What is required: Starting at the line that contains "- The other" and ending at the line that contains "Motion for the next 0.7", the lines below are to be given again exactly, with nothing added.

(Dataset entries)
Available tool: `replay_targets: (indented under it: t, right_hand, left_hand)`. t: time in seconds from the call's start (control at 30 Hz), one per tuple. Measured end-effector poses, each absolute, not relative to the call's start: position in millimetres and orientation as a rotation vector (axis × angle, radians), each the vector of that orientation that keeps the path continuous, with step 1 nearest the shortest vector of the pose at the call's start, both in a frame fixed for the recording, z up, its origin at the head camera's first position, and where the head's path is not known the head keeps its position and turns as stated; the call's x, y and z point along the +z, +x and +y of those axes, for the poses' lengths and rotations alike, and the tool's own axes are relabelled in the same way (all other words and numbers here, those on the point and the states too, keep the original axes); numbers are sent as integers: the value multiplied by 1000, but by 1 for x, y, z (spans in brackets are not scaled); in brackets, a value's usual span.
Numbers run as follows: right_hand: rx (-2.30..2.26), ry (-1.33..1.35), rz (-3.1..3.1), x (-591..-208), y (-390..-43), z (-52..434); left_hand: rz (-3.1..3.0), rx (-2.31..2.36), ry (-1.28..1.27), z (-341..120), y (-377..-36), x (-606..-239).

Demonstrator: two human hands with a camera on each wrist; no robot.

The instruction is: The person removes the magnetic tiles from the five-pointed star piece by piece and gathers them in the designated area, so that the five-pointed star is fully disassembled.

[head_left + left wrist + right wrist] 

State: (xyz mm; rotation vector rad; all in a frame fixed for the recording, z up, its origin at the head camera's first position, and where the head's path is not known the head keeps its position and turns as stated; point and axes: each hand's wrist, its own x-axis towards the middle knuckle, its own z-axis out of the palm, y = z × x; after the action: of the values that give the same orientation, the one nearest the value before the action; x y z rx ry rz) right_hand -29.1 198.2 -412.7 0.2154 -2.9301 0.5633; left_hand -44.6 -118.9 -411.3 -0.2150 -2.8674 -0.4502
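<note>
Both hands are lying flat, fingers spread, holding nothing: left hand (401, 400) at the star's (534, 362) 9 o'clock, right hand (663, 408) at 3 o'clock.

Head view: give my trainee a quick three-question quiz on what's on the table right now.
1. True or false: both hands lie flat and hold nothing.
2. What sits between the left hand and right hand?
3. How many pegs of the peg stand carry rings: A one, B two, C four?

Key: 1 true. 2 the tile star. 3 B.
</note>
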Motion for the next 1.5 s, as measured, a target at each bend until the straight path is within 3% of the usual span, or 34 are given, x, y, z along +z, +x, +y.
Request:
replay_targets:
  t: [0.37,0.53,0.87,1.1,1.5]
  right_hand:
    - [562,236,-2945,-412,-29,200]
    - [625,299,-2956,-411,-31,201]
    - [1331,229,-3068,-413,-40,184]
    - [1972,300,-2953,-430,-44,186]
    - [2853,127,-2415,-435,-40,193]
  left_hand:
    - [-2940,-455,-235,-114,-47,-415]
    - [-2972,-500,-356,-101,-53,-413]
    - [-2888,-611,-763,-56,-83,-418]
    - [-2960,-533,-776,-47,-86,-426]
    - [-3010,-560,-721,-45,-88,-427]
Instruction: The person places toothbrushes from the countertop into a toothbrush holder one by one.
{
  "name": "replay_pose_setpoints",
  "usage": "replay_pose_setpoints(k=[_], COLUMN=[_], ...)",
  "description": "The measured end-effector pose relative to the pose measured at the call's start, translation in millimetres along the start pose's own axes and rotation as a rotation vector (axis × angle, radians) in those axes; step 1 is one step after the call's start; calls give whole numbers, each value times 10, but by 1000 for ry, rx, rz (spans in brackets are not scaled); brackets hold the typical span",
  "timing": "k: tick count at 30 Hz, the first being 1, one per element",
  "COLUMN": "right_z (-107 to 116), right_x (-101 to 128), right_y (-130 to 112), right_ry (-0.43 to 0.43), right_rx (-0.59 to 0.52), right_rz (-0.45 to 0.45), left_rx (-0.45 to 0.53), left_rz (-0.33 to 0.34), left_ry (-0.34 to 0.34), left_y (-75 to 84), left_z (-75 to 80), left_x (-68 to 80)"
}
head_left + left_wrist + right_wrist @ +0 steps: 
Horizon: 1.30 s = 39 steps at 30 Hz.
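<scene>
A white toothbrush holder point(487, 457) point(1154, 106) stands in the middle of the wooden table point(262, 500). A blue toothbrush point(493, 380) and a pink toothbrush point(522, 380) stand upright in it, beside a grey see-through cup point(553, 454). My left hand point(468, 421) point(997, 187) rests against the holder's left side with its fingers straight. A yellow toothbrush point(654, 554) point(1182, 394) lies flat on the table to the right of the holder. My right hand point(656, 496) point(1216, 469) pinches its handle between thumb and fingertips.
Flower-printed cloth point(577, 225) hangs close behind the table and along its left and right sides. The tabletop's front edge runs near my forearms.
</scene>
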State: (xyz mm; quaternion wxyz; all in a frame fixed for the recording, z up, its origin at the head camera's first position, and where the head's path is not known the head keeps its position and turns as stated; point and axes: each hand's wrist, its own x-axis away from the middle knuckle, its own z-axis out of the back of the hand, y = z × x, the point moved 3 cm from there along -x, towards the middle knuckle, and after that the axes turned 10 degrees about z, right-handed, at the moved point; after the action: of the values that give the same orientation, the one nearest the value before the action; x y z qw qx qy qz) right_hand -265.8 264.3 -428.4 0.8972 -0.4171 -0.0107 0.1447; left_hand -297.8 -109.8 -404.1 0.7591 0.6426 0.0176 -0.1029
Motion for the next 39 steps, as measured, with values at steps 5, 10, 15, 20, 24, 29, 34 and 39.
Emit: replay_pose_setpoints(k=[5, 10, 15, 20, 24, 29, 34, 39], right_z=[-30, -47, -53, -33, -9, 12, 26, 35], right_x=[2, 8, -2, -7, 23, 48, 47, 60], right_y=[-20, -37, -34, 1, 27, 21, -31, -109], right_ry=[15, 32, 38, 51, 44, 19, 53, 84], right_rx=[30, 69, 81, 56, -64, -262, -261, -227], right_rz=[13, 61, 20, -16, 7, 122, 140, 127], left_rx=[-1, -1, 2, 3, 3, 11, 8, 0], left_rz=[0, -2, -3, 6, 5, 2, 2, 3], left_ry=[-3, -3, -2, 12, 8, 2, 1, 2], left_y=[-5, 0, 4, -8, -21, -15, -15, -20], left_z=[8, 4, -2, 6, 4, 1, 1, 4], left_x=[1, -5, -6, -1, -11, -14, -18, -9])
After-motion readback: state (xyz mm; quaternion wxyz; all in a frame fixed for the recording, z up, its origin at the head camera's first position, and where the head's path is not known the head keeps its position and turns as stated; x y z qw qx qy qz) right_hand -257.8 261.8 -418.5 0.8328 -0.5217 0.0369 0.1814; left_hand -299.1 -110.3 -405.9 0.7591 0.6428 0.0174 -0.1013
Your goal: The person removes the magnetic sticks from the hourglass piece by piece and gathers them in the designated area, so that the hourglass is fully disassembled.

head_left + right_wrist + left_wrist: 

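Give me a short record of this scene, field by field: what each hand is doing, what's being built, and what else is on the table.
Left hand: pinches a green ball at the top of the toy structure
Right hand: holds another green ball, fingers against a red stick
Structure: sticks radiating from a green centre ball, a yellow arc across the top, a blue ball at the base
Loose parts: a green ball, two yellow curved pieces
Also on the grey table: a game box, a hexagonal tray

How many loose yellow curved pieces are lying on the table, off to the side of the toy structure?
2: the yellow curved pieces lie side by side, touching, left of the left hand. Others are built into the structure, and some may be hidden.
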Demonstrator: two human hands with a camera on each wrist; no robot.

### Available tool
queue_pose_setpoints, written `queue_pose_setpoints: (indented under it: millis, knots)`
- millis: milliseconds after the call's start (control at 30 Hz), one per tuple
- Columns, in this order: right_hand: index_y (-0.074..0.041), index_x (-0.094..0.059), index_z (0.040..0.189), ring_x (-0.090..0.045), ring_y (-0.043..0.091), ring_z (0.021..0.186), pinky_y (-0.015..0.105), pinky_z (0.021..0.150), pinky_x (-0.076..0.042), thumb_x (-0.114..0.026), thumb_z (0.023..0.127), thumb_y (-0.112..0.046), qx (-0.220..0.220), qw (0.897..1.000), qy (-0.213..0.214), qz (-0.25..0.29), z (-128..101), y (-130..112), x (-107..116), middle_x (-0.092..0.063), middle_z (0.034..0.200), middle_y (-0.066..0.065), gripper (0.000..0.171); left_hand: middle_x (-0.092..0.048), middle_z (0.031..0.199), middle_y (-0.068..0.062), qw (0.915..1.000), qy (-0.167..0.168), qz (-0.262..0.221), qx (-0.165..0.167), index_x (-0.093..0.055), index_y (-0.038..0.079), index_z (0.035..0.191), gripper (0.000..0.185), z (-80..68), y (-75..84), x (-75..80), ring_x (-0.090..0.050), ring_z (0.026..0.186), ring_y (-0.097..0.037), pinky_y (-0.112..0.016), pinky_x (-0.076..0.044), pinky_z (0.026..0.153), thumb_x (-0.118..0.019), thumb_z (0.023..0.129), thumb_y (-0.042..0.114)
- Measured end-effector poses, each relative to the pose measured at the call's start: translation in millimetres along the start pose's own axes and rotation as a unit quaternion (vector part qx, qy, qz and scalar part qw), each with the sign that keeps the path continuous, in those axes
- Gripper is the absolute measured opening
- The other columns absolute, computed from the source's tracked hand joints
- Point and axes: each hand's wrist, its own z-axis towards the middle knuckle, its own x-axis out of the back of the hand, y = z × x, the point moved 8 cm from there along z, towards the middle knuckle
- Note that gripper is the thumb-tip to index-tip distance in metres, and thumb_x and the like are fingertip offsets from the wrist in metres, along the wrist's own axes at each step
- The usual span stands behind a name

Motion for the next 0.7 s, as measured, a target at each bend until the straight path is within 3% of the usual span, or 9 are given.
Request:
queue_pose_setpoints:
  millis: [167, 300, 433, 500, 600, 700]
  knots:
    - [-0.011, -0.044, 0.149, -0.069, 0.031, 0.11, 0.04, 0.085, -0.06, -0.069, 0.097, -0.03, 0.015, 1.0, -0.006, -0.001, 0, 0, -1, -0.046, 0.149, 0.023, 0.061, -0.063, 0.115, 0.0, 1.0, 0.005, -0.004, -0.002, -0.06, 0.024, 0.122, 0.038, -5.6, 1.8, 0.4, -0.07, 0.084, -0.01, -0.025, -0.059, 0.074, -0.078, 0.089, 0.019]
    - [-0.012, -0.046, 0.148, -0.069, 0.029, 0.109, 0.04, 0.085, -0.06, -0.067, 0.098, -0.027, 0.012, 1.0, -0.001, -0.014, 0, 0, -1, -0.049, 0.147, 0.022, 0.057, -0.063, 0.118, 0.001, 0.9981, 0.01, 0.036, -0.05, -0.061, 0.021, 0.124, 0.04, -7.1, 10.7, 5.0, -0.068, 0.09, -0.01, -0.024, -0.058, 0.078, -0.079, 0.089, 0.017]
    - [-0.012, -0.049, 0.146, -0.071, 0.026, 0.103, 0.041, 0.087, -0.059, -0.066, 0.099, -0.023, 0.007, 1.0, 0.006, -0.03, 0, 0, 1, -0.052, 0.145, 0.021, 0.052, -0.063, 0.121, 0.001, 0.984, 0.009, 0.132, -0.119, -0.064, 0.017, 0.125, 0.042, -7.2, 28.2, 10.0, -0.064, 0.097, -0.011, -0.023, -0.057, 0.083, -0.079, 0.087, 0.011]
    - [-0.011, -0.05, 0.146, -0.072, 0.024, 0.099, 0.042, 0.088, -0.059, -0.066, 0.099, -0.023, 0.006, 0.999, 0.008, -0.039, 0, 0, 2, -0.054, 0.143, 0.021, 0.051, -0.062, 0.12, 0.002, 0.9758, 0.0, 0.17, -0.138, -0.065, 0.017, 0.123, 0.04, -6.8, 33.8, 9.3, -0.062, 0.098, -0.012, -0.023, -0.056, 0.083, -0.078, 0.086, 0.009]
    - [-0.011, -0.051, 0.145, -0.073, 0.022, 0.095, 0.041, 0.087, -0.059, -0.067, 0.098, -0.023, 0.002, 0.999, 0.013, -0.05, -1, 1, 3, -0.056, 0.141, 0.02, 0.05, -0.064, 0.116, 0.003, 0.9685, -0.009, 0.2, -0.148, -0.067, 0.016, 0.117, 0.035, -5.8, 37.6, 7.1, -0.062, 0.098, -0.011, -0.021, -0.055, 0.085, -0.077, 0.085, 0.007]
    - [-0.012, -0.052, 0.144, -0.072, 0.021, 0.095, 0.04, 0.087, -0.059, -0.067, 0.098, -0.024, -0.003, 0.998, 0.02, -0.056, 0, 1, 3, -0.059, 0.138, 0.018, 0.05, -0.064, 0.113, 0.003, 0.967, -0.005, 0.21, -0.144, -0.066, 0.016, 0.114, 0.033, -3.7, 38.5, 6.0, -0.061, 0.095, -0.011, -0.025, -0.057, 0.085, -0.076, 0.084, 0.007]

Reply:
- The other columns absolute, computed from the source's tracked hand joints
- Point and axes: each hand's wrist, its own z-axis towards the middle knuckle, its own x-axis out of the back of the hand, y = z × x, the point moved 8 cm from there along z, towards the middle knuckle
- Note that gripper is the thumb-tip to index-tip distance in metres, and thumb_x and the like are fingertip offsets from the wrist in metres, along the wrist's own axes at each step
- The usual span stands behind a name

Motion for the next 0.7 s, as measured, a target at each bend until the straight path is within 3% of the usual span, or 9 are given.

This answer requires nothing further.